◆ **Task statement**: Each line of the data must be reproduced as it appears.

◆ **Stored data**:
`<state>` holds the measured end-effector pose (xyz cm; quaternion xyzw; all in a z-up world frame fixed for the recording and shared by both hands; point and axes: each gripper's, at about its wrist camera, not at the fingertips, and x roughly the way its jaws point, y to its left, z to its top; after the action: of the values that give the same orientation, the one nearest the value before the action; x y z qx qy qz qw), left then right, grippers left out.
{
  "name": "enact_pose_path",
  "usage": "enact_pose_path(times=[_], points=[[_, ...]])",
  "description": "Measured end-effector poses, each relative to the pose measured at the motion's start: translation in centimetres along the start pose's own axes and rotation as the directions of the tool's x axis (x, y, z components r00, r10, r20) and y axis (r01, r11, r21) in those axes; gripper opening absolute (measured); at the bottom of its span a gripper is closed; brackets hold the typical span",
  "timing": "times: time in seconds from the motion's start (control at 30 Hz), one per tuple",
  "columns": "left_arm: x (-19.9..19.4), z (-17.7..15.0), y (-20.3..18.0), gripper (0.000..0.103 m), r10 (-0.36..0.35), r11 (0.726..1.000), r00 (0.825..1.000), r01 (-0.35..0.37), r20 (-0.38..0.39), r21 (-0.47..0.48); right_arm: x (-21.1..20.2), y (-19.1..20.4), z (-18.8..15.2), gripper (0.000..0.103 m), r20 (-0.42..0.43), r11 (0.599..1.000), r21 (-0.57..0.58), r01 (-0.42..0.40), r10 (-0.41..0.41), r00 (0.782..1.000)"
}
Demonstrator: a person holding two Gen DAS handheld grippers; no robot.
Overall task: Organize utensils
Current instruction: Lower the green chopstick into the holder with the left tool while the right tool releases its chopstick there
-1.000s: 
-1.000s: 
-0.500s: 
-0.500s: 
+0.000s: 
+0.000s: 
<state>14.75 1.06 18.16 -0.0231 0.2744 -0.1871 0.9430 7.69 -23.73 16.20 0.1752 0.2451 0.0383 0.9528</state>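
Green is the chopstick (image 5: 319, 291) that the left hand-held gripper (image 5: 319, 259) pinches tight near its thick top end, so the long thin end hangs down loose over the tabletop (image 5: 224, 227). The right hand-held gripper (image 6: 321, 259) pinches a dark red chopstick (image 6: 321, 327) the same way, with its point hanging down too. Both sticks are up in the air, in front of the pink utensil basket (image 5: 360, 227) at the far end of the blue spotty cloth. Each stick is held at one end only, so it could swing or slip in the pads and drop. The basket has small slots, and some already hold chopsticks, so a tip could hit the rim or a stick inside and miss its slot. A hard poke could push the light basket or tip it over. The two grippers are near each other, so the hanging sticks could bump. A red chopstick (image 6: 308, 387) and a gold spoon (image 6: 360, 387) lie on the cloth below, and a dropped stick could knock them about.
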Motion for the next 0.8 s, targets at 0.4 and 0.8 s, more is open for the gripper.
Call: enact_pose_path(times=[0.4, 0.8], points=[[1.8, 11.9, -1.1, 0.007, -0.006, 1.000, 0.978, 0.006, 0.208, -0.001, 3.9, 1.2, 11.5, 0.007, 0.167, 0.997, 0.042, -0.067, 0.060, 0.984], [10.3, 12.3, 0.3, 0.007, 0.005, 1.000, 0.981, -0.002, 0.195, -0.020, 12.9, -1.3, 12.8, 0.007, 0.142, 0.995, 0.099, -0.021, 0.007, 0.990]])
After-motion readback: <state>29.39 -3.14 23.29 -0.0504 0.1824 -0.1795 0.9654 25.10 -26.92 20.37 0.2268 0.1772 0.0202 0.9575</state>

◆ **Response box**:
`<state>` holds the measured end-effector pose (xyz cm; quaternion xyzw; all in a z-up world frame fixed for the recording and shared by both hands; point and axes: each gripper's, at about its wrist camera, not at the fingertips, and x roughly the way its jaws point, y to its left, z to its top; after the action: of the values that give the same orientation, the one nearest the value before the action; x y z qx qy qz qw), left then right, grippers left out.
{
  "name": "enact_pose_path",
  "usage": "enact_pose_path(times=[_], points=[[_, ...]])",
  "description": "Measured end-effector poses, each relative to the pose measured at the motion's start: translation in centimetres along the start pose's own axes and rotation as the directions of the tool's x axis (x, y, z components r00, r10, r20) and y axis (r01, r11, r21) in those axes; gripper opening absolute (measured); at the bottom of its span a gripper is closed; brackets hold the typical span",
  "timing": "times: time in seconds from the motion's start (control at 30 Hz), one per tuple",
  "columns": "left_arm: x (-19.9..19.4), z (-17.7..15.0), y (-20.3..18.0), gripper (0.000..0.103 m), r10 (-0.36..0.35), r11 (0.726..1.000), r00 (0.825..1.000), r01 (-0.35..0.37), r20 (-0.38..0.39), r21 (-0.47..0.48); right_arm: x (-21.1..20.2), y (-19.1..20.4), z (-18.8..15.2), gripper (0.000..0.103 m), r20 (-0.42..0.43), r11 (0.599..1.000), r21 (-0.57..0.58), r01 (-0.42..0.40), r10 (-0.41..0.41), r00 (0.782..1.000)"
}
Demonstrator: a person holding two Gen DAS handheld grippers; no robot.
Overall task: Organize utensils
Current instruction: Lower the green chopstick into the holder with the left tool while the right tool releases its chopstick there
-1.000s: 
-1.000s: 
-0.500s: 
-0.500s: 
+0.000s: 
+0.000s: 
<state>14.75 1.06 18.16 -0.0231 0.2744 -0.1871 0.9430 7.69 -23.73 16.20 0.1752 0.2451 0.0383 0.9528</state>
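Green is the chopstick (image 5: 319, 291) that the left hand-held gripper (image 5: 319, 259) pinches tight near its thick top end, so the long thin end hangs down loose over the tabletop (image 5: 224, 227). The right hand-held gripper (image 6: 321, 259) pinches a dark red chopstick (image 6: 321, 327) the same way, with its point hanging down too. Both sticks are up in the air, in front of the pink utensil basket (image 5: 360, 227) at the far end of the blue spotty cloth. Each stick is held at one end only, so it could swing or slip in the pads and drop. The basket has small slots, and some already hold chopsticks, so a tip could hit the rim or a stick inside and miss its slot. A hard poke could push the light basket or tip it over. The two grippers are near each other, so the hanging sticks could bump. A red chopstick (image 6: 308, 387) and a gold spoon (image 6: 360, 387) lie on the cloth below, and a dropped stick could knock them about.
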Motion for the next 0.8 s, targets at 0.4 and 0.8 s, more is open for the gripper.
Call: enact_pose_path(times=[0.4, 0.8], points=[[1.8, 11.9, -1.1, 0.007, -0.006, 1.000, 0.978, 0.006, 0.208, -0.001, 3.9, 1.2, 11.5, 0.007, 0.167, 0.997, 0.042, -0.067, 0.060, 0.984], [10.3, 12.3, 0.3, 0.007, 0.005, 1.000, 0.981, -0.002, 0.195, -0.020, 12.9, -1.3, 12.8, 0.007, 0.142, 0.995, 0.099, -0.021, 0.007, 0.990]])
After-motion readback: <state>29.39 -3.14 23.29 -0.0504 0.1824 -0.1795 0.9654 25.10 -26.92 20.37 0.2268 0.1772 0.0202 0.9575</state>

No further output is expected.